For the month of April, we will be bringing you daily posts centered on our personal finances – saving, making and managing our money.
If you have teenagers, then you know how expensive they are. The old saying that small children need small things and big children need bigger things certainly is true. But, can you successfully set a budget with your teenagers? Of course, you can. It may not be easy, at first, but it is certainly doable. There are a few tips and tricks to setting and keeping a budget when you have teenagers.
It’s All about Communication
If you are determined to set a budget and stick with it, be sure to include your teens in the conversation. Implementing a budget and not letting them in on it, is like pulling the proverbial rug out from underneath them. You cannot expect good results if everyone is not on the same page.
Start out by letting your teens know that you are implementing a budget. Sit down with them and your spreadsheets if necessary and show them what the bills of the house look like. If you do not feel comfortable showing them what the monetary intake of the household is, that is just fine.
Be certain to let them know how much money you need to make up at the end of the month and what your thoughts are as to what needs to be cut. Sit down and have a round-table discussion, letting everyone know you will have a meeting to discuss the budget.

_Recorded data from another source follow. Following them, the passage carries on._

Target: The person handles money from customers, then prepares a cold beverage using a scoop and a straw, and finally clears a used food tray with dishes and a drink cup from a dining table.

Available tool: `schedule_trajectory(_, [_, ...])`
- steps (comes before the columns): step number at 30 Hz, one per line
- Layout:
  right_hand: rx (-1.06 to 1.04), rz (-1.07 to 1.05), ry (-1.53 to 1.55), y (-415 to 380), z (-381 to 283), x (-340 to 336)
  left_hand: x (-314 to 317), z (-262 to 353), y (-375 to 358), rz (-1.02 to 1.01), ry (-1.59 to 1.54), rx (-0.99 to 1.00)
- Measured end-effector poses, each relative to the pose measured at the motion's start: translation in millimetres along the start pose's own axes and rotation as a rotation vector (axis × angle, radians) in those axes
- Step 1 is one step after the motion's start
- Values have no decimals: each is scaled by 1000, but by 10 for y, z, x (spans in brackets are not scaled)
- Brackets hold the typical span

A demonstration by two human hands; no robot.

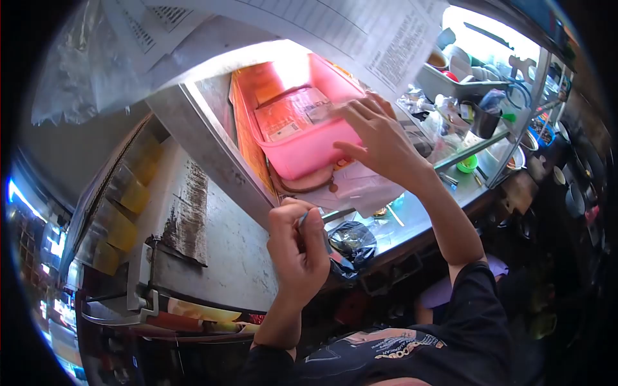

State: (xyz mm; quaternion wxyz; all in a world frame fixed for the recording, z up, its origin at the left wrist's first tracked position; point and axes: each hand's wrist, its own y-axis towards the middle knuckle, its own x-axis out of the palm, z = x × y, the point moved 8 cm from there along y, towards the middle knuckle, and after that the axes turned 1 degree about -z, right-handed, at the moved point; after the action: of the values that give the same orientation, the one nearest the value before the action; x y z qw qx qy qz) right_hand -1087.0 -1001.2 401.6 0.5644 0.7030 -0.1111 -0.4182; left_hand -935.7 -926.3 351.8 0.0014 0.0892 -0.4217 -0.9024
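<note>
My left hand [299, 251] is closed in a fist around a thin grey strip-like item [339, 215], whose end sticks out to the right; its kind cannot be made out. A pink plastic tub [297, 154] stands just beyond, with flat reddish printed papers or packets [283, 119] inside. Over the tub's right side reaches my right hand [376, 135], fingers apart and slightly blurred, with nothing visible in it. Below the tub lie a dark cord loop [302, 189] and pale translucent plastic [360, 190].
Printed sheets [322, 26] hang overhead. A black plastic bag [353, 241] rests at the counter's edge. On the right, a metal rack [524, 128] holds a dish tub [444, 83] and a green bowl [467, 163]. A metal cabinet [225, 238] stands left.
</note>
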Motion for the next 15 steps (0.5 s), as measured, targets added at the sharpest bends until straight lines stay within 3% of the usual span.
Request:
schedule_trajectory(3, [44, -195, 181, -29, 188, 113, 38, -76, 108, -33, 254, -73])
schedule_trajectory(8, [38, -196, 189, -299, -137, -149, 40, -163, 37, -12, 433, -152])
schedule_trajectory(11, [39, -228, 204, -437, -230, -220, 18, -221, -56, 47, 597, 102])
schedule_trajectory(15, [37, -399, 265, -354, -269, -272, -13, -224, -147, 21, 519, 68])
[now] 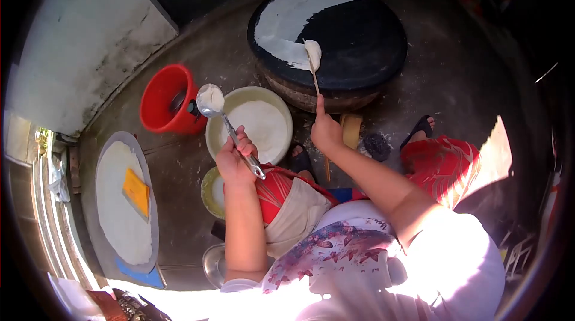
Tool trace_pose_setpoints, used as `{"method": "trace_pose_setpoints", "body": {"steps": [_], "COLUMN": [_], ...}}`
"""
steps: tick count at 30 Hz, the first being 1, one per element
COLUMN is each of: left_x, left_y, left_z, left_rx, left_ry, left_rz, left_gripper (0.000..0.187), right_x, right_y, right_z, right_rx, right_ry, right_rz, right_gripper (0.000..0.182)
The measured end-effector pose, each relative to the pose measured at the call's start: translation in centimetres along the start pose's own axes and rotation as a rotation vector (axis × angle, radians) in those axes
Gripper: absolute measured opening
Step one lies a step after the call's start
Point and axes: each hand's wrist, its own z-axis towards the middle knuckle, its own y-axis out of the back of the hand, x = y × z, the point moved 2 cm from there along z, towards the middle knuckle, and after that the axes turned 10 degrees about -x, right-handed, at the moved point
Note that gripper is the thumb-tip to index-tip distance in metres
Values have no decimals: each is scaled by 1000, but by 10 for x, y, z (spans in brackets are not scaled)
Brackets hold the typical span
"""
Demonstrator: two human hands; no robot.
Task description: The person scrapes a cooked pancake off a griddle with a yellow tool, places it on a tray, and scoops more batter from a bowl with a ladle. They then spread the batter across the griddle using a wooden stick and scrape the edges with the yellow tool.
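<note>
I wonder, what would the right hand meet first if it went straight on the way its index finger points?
The right hand would probably meet the near side of the round black griddle or the brown base under it; the hand's height is unclear.

White shirt (353, 255), purple-pink floral print, red patterned trousers (440, 165)
</note>
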Motion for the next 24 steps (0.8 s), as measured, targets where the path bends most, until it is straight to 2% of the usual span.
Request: {"method": "trace_pose_setpoints", "body": {"steps": [2, 5, 8, 9, 12, 14, 17, 18, 20, 21, 24], "left_x": [0, 3, 1, 1, 5, 8, 9, 9, 6, 4, 5], "left_y": [-1, -2, -3, -4, -6, -9, -11, -11, -10, -8, -8], "left_z": [-2, -1, 0, 1, 0, -1, -2, -2, 0, 2, 2], "left_rx": [-18, -50, -39, -24, -53, -53, -64, -62, -59, -60, -52], "left_ry": [-7, -30, -9, 15, -25, -29, -65, -50, -37, -38, -37], "left_rz": [-19, 0, 14, 12, 42, 42, 75, 74, 72, 68, 57], "left_gripper": [33, 33, 33, 33, 32, 31, 30, 30, 29, 29, 29], "right_x": [2, 18, 3, -11, -31, -28, -15, -19, -43, -54, -63], "right_y": [11, -12, -13, -7, 24, 20, 0, 1, 12, 21, 42], "right_z": [-14, -13, 8, 8, -13, -21, -17, -12, -4, -3, -21], "right_rx": [25, -8, -44, -122, -79, -101, 48, 43, -76, -65, -103], "right_ry": [-31, 193, 88, 104, 11, 24, 250, 247, 86, 46, 78], "right_rz": [7, -116, -128, -160, -105, -116, -241, -235, -211, -228, -273], "right_gripper": [75, 77, 77, 74, 73, 74, 72, 72, 73, 75, 75]}}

Make certain that you approach this with the idea that everyone is important and everyone’s thoughts are important as well. Allow everyone to put in his or her two cents, so to speak. Take a look at everyone’s ideas and see the benefits and risks of those ideas.

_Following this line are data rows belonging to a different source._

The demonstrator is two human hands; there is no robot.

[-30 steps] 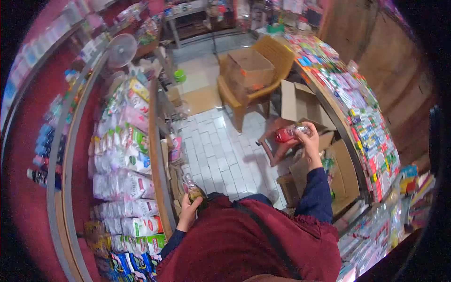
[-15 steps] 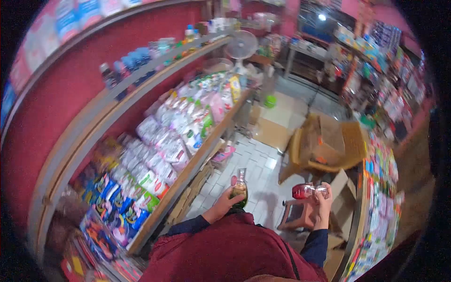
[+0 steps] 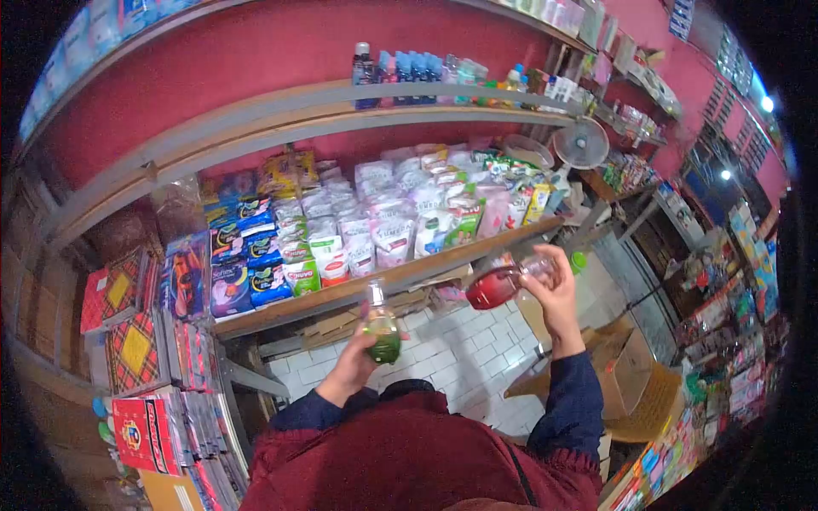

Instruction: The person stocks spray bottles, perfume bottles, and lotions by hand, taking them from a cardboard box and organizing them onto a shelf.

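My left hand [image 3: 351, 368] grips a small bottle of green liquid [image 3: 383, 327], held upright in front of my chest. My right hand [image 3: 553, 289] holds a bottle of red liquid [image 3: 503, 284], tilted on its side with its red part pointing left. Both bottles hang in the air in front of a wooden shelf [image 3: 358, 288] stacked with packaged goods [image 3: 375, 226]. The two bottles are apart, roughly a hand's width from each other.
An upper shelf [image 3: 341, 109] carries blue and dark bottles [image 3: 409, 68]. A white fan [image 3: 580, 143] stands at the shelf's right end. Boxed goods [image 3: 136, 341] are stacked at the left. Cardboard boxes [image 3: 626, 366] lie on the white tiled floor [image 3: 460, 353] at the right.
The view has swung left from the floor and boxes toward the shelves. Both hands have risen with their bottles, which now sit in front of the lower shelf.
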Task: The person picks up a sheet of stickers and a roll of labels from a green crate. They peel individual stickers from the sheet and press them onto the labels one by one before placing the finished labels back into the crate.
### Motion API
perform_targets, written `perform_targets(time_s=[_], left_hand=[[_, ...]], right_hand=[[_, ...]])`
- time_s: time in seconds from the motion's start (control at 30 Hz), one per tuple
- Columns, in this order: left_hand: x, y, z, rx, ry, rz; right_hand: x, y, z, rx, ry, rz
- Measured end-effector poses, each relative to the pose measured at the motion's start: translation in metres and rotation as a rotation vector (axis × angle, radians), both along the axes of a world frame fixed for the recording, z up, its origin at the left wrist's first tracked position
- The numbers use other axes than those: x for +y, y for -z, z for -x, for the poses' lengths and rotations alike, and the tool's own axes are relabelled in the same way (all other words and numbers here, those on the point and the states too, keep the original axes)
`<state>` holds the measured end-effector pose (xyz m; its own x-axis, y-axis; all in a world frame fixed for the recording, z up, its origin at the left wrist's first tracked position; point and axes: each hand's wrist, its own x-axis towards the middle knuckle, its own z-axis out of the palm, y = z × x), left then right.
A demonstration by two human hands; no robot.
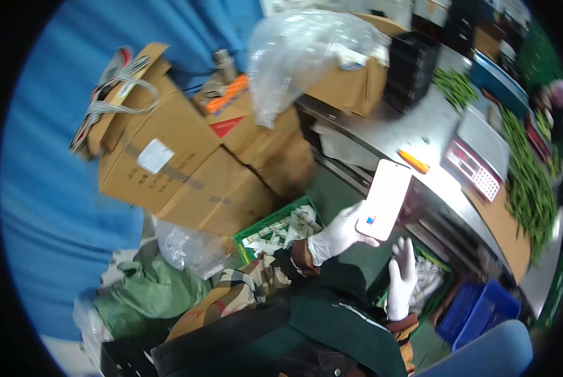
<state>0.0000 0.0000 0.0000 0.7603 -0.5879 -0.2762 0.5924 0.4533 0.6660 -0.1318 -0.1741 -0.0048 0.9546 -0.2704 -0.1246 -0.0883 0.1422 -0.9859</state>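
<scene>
A shiny grey metal bench (pixel 413 133) carries an open brown cardboard box (pixel 350 88) at its left end, with a tall black box (pixel 412 72) just beside it. A slim orange object (pixel 413 161) lies near the front edge. Right of it sits a silver scale with a red-and-white keypad (pixel 479 157), between a small heap of green beans (pixel 455 88) and a long pile of green beans (pixel 525 188). A flat brown board (pixel 500 235) lies along the front edge at right.

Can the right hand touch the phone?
Probably yes: the right hand is open and holds nothing, and the phone, in the left hand, looks close by with nothing seen between them.
</scene>
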Motion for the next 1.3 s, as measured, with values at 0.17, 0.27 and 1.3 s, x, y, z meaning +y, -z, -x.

By having an open mind, you make your teenagers feel as though they are part of the process and not just being dictated to or yelled at by you.
Be Actively Involved
When it comes to making and setting a budget, everyone needs to be actively involved. Allow your teens to discuss after school work and part-time jobs with you. If you are like most parents, you may rather have them stay home and give them an allowance as compared to driving them all over creation to earn the same amount of money.
Discuss it with your teen and see how they may actively fit into the budget scenario. Perhaps your teen can work and put some money aside for their cell phone or to save for a first-time car. Maybe they can contribute in other ways by working around the house in exchange for gas and socialization money.
Whatever you do, make sure that your teen is actively involved in all aspects of the budget.
Last but not least, stick to your budget – do not cave in. If there is something extra that comes up, let your teen continue to brainstorm or take on more work such as pet sitting to make up the difference.
Be firm but fair and your budget and your relationship with your teen should stay successfully intact.